▶ WHAT YOU SHOULD DO
The data must be given again exactly as written, with all images omitted.

▶ GIVEN INFORMATION

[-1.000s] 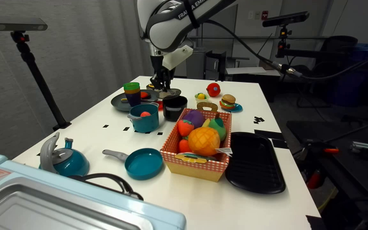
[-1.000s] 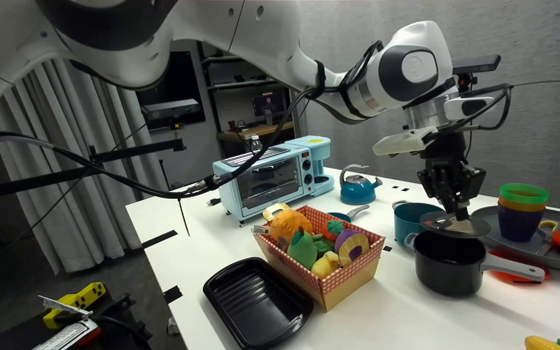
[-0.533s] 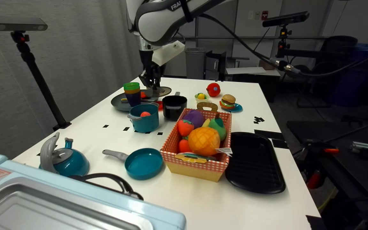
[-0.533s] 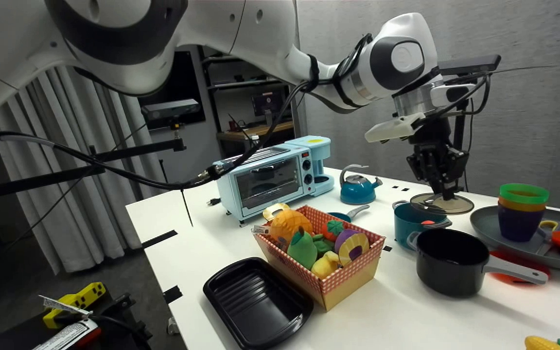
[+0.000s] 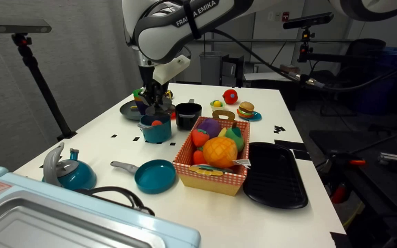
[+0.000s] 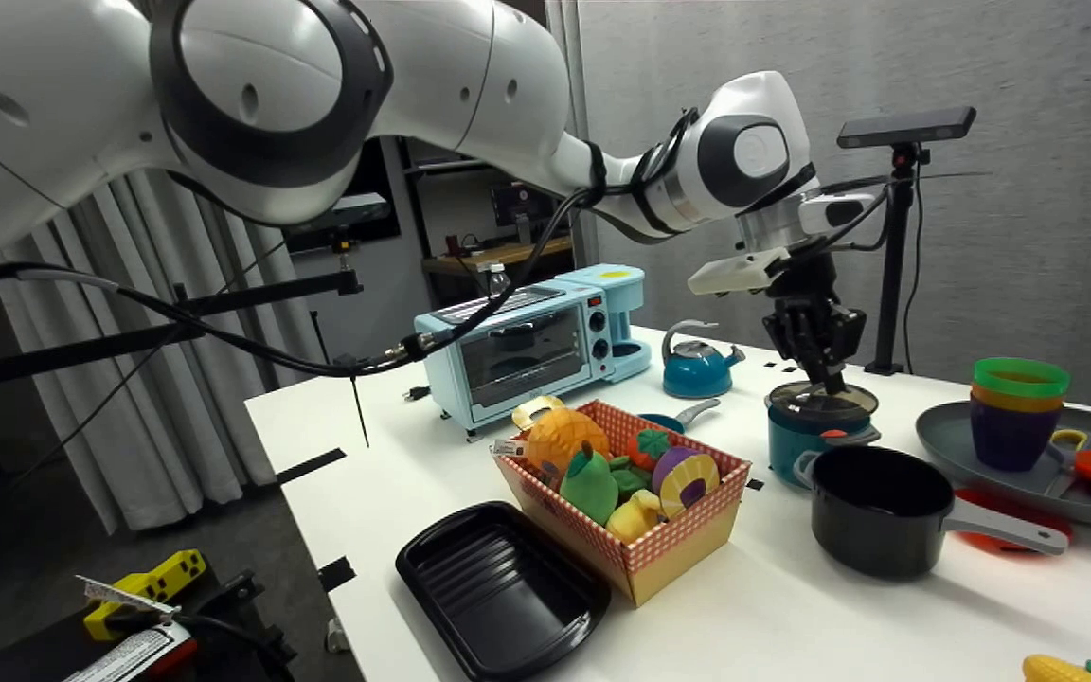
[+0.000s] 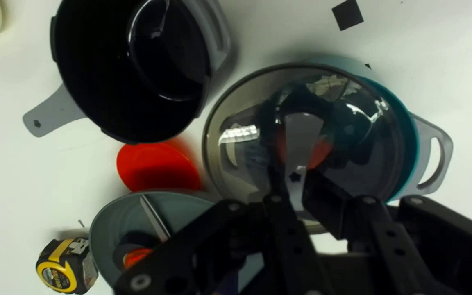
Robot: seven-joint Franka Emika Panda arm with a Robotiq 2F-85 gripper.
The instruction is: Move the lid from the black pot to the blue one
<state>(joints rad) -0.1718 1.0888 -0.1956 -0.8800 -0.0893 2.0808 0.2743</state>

▶ SOLUTION
[-1.000s] 
[-1.000s] 
[-0.533s] 
[-0.533s] 
[+0.000s] 
[+0.000s] 
[+0.000s] 
Robot: seven-joint Franka Emika Panda arm with a Robotiq 2F-85 gripper.
The instruction is: Move the lid from the black pot to the blue one
<state>(joints rad) -0.1718 1.0888 -0.1956 -0.8800 -0.0893 2.0808 0.2743</state>

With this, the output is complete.